Paywalls have proven to be a powerful tool for driving online revenue. Amidst online advertising challenges such as ad fraud and ad blocking, many publishers have diversified their online revenue streams and upped their focus on subscriptions. Foreign Affairs, a publication for foreign policy professionals, unveiled its paywall alongside the launch of its website in 2009. Today, the publisher boasts over 200,000 in circulation and reached that in part by adding over added over 40,000 subscribers from its paywall in 2016. This year, the publication anticipates an additional 54,000 subscribers will be added through the paywall.
Although Foreign Affairs has found success monetizing online readers, its first paywall iteration was a haphazard effort at best, explained Anique Halliday, senior product manager at Foreign Affairs, during a recent Publishing Executive webinar on paywall strategies. “It was arbitrary, it was ambiguous, and it was confusing to readers,” said Halliday.
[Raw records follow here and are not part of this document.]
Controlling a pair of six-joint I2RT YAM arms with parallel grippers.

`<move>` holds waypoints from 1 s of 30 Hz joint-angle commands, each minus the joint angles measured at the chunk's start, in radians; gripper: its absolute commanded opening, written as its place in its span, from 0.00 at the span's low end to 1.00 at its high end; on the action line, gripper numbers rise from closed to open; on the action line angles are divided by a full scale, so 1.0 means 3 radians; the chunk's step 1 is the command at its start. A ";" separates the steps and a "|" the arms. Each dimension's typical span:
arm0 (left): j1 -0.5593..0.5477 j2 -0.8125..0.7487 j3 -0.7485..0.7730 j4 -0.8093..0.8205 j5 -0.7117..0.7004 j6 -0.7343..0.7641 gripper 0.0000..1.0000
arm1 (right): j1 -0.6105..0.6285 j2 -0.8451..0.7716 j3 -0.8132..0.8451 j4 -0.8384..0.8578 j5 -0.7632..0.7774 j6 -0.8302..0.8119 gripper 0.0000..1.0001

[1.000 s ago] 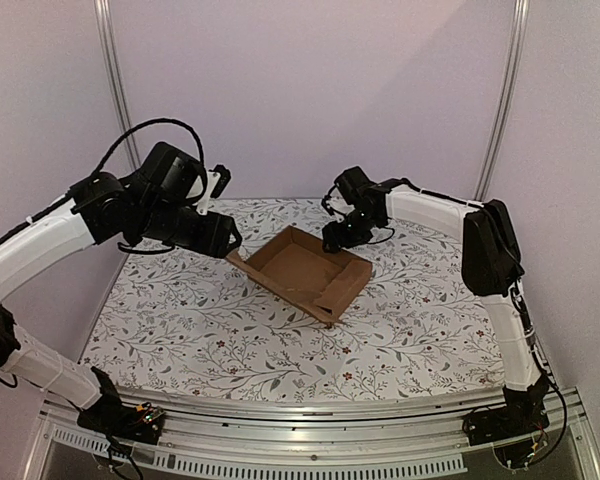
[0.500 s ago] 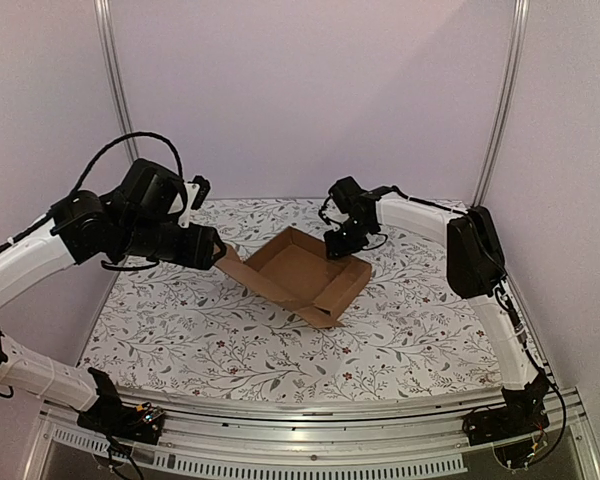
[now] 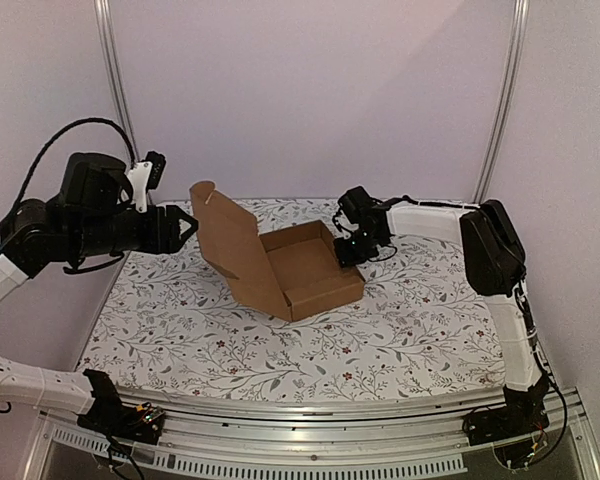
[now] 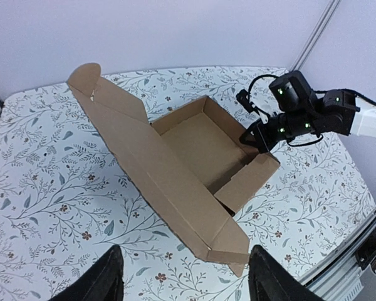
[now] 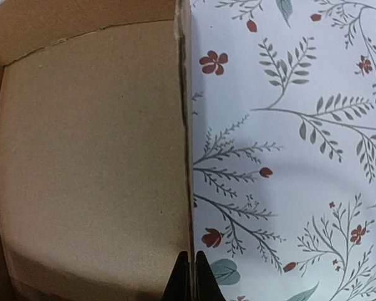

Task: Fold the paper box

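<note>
One floral tablecloth (image 3: pixel 180 330); lilac walls (image 3: pixel 310 90); paper box (image 3: pixel 300 265) near centre

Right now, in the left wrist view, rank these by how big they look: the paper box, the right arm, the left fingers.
1. paper box
2. right arm
3. left fingers, though only their tips show, close to the camera, so this place is unsure.

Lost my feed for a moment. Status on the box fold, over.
Left gripper open, clear of the brown corrugated cardboard box. Right gripper shut on its side wall. Lid flap upright, not closed. Nothing seen blocking it.
</note>
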State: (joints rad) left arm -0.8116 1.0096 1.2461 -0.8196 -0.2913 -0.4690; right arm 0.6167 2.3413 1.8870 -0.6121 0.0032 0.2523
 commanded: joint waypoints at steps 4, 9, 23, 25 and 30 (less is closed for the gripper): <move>-0.0046 -0.0011 -0.0047 0.0083 -0.0040 -0.0037 0.67 | 0.0051 -0.0579 -0.1127 0.0659 0.0271 0.1048 0.00; -0.0051 -0.0006 -0.0148 0.0138 0.0061 -0.0094 0.67 | 0.0280 -0.0935 -0.1788 0.1106 0.0686 0.1911 0.00; -0.0116 0.0073 -0.0436 0.0272 0.0292 -0.0235 0.67 | 0.0809 -0.0940 -0.1923 0.1359 0.1043 0.2840 0.30; -0.0134 0.0092 -0.0457 0.0271 0.0324 -0.0260 0.67 | 0.0813 -0.0930 -0.1923 0.1362 0.1071 0.2826 0.46; -0.0202 0.0168 -0.0484 0.0273 0.0303 -0.0295 0.67 | 0.0807 -0.1060 -0.1952 0.1344 0.1309 0.2561 0.60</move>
State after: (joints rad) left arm -0.8467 1.0359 1.1206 -0.7506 -0.2096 -0.5381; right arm 0.8639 2.0357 1.3048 -0.2081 0.3157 1.0725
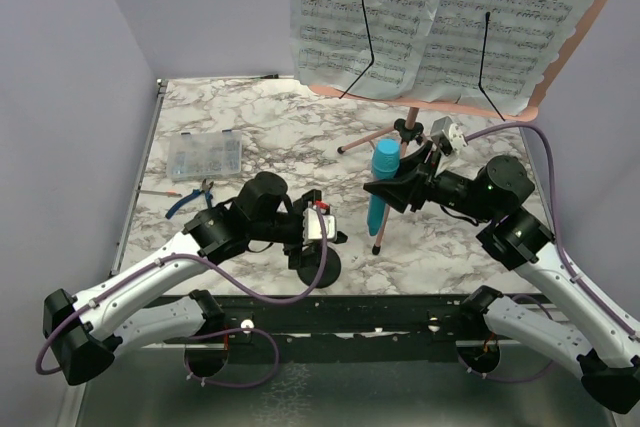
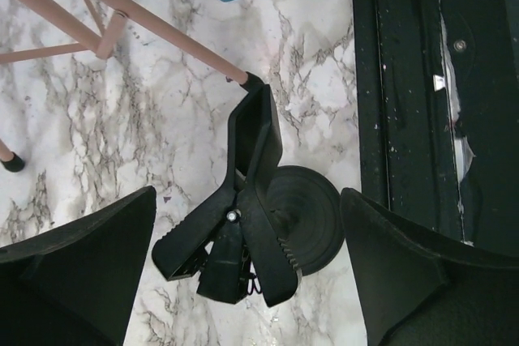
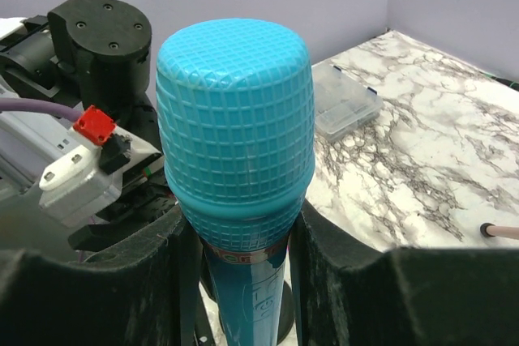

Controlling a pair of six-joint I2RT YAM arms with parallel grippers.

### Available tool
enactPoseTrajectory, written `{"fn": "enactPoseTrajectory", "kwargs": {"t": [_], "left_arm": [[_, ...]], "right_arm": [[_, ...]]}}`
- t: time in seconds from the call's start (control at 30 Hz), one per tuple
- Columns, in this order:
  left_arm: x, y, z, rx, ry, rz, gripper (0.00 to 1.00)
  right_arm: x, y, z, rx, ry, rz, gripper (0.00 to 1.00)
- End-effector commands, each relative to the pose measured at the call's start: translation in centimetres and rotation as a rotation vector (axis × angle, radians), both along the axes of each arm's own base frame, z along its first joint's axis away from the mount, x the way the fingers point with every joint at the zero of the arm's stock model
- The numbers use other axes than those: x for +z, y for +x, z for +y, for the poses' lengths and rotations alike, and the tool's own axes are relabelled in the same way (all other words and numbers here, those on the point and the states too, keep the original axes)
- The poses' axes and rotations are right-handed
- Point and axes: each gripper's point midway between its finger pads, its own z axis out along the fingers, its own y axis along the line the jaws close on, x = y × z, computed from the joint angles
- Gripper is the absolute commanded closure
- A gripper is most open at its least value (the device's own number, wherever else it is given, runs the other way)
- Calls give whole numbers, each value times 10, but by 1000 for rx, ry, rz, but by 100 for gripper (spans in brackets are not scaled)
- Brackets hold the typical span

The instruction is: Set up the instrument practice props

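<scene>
your right gripper clamps blue microphone upright. mic stand at its 8 o'clock, under your wide-open, empty left gripper. pink music stand leg tip just beside its clip.

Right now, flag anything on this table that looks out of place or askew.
The blue-handled pliers lie loose at the left of the table, beside the clear compartment box; neither is a music prop. The right sheet-music page has a wavy, ragged-looking outer edge against the pink music stand. Nothing looks spilled.
</scene>
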Motion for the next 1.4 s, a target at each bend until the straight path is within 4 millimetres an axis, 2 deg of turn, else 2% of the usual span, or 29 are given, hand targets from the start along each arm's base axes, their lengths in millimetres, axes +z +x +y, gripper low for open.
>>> {"fn": "enactPoseTrajectory", "kwargs": {"t": [0.0,0.1,0.2,0.27,0.43,0.63,0.8,0.9,1.0,1.07,1.1,1.23,1.27,1.37], "left_arm": [[9,-5,-9,-104,1,-40,11],[16,-2,-13,-109,-20,-59,16],[21,3,-18,-99,-53,-91,30],[19,9,-18,-73,-57,-100,35],[18,24,-21,-13,-74,-145,41],[43,47,-31,74,-206,-258,44],[50,61,-44,88,-251,-300,50],[53,65,-50,84,-270,-313,57],[53,65,-54,70,-282,-311,57],[52,62,-54,61,-282,-306,53],[52,61,-53,60,-284,-306,48],[59,56,-46,53,-285,-327,15],[60,54,-43,52,-279,-334,10],[63,52,-35,54,-257,-352,4]], "right_arm": [[7,-1,-2,-11,25,-44,99],[5,1,-2,-20,23,-41,100],[3,2,-1,-20,19,-35,99],[1,3,0,-16,15,-29,100],[0,2,1,-9,15,-38,99],[3,5,1,-19,23,-48,100],[4,6,1,-22,27,-52,99],[5,7,0,-28,29,-54,100],[6,7,-1,-36,32,-56,100],[5,8,-1,-38,30,-55,100],[5,7,-1,-38,30,-55,100],[4,6,-2,-35,32,-57,99],[3,4,-1,-22,28,-68,99],[2,3,-1,-16,20,-94,99]]}}
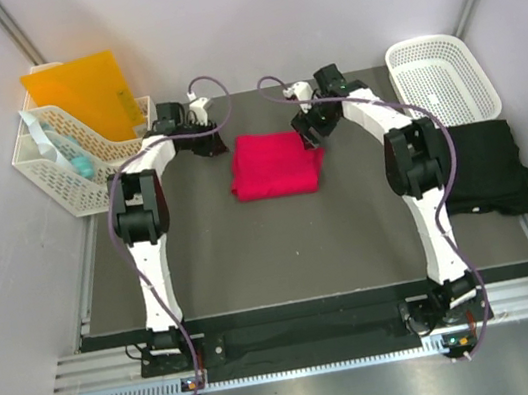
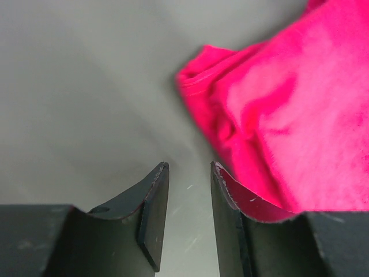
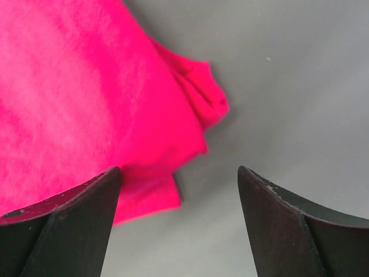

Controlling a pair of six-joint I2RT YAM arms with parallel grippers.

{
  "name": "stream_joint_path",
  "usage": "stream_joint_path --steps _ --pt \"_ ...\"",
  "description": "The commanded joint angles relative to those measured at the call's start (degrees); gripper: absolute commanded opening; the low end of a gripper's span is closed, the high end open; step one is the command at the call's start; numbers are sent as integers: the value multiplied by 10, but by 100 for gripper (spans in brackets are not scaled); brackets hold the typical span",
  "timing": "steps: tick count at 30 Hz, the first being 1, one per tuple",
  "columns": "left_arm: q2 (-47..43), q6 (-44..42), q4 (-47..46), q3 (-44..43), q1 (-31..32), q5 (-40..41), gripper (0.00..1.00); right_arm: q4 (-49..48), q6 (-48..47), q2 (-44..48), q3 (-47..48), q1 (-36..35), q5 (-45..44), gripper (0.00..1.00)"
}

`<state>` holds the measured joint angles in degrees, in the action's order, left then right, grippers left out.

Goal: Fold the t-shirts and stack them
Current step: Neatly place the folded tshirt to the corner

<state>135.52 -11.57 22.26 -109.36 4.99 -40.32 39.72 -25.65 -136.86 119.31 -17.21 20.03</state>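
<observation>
The pinkish-red t-shirt lies folded into a small rectangle at the middle back of the dark mat. My left gripper is just left of its far left corner, jaws open with a narrow gap and empty; the shirt's edge lies right of the right finger. My right gripper hovers at the shirt's far right corner, open wide and empty; the folded corner fills the left of that view. The black t-shirt lies unfolded, crumpled at the mat's right edge.
A white lattice basket stands at the back right, behind the black shirt. A white bin with an orange folder and other items stands at the back left. Grey walls close in on three sides.
</observation>
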Motion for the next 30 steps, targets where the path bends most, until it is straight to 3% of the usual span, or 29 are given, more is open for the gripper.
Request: stream_joint_path --steps 1,5,7,9,11,14,16,19,20,22,23,25,26,30 --pt "-85 21 -98 34 -14 22 40 -9 -34 102 -7 -9 -35 82" --pt "-118 11 -115 61 -17 21 40 5 -57 135 -2 -14 -56 82" --pt "-133 -1 -107 60 -16 8 40 9 -85 154 -9 -25 -73 76" --pt "-145 -24 -90 63 -12 9 38 6 -108 168 -31 -40 -96 62" --pt "-169 -55 -75 76 -8 10 33 -3 -142 188 -51 -55 -110 28" --pt "-220 -89 -82 131 -9 33 33 -14 -164 210 -93 -72 -138 1" --pt "-265 -106 -95 183 -8 51 35 -18 -175 224 -106 -79 -151 0" --pt "-324 -109 -100 236 -8 105 37 -25 -190 253 -136 -95 -167 13" --pt "-339 -114 -98 248 -8 129 37 -23 -198 261 -150 -106 -170 26" --pt "-385 -129 -97 289 -8 153 37 -31 -224 289 -169 -118 -191 39" --pt "-401 -137 -100 304 -8 163 38 -36 -236 300 -193 -132 -198 60" --pt "-448 -158 -107 348 -8 199 38 -51 -258 326 -214 -144 -218 81" --pt "-464 -161 -121 362 -8 215 39 -54 -260 331 -222 -155 -219 98" --pt "-544 -164 -181 451 -8 292 40 -54 -199 336 -204 -168 -206 100"
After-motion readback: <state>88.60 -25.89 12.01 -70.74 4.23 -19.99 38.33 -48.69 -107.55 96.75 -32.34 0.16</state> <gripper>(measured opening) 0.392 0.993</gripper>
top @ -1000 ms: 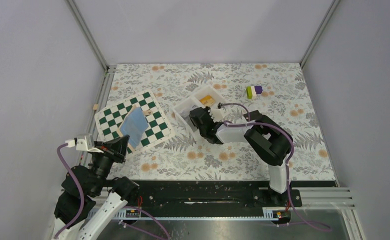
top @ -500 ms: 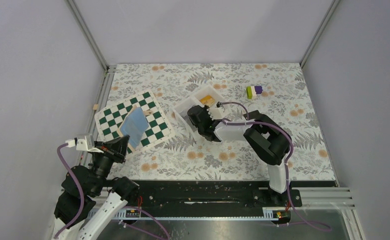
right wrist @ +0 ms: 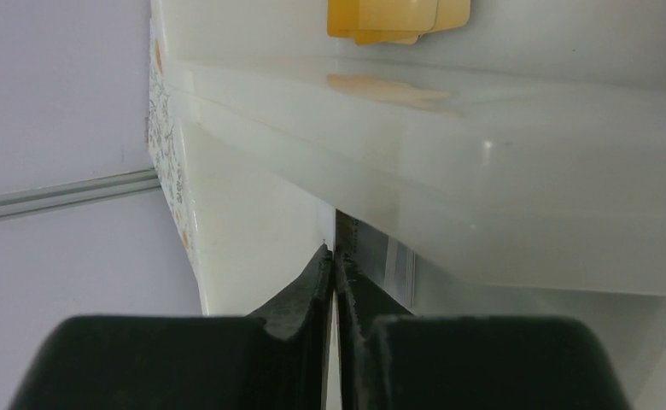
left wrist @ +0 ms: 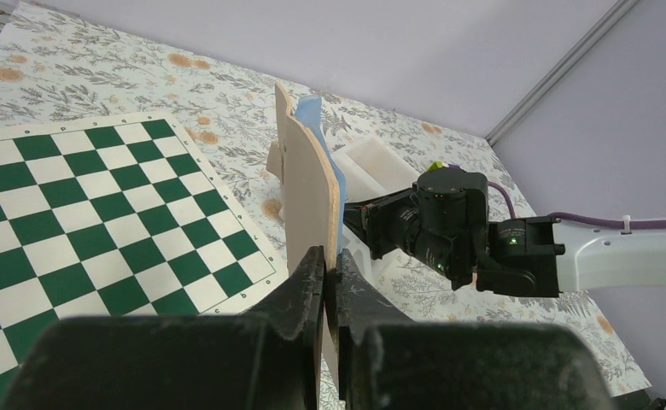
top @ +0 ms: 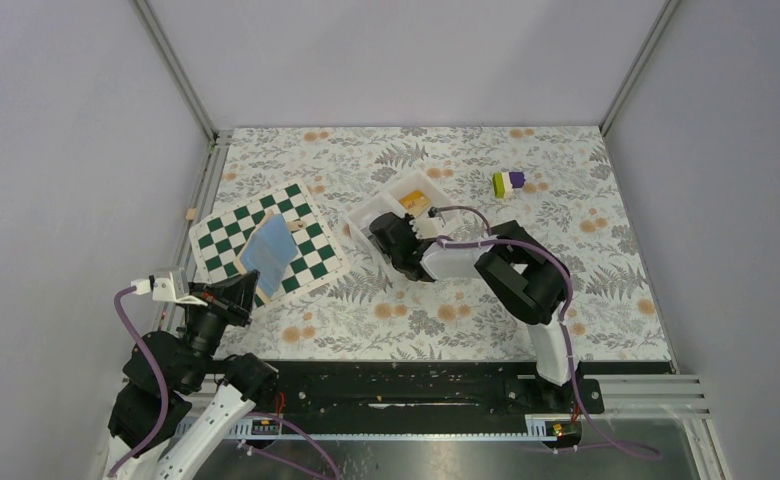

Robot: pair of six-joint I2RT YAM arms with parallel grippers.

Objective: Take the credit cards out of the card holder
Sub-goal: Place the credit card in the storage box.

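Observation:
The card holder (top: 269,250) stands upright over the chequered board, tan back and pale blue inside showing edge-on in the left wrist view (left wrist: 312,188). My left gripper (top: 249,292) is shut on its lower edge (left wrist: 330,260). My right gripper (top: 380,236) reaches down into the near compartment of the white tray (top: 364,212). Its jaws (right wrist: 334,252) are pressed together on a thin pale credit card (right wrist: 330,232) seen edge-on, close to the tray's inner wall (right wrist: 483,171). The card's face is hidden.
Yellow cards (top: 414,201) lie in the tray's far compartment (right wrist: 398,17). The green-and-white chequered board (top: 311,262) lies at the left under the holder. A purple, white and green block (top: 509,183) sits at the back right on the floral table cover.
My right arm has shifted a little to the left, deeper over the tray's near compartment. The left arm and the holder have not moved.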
Editors decided what articles had a hard or soft paywall, meaning the paywall was implemented inconsistently, enabling readers to circumvent it. Print articles that were published online would automatically have a hard paywall, which Halliday said created a false value proposition, which suggested print articles were worth paying for while digital-first articles were not. The biggest problem with the complex paywall system was that Foreign Affairs was not training its audience to expect to pay for content, said Halliday.
These complications led to a site redesign in 2014 in which the paywall strategy was completely revamped. Foreign Affairs adopted a standard metered paywall approach where readers were able to view a limited number of articles before all content went behind the paywall. In the following video, Halliday explains how that paywall was rolled out, how it impacted revenue and audience growth, and what lessons Foreign Affairs learned as it iterated the solution.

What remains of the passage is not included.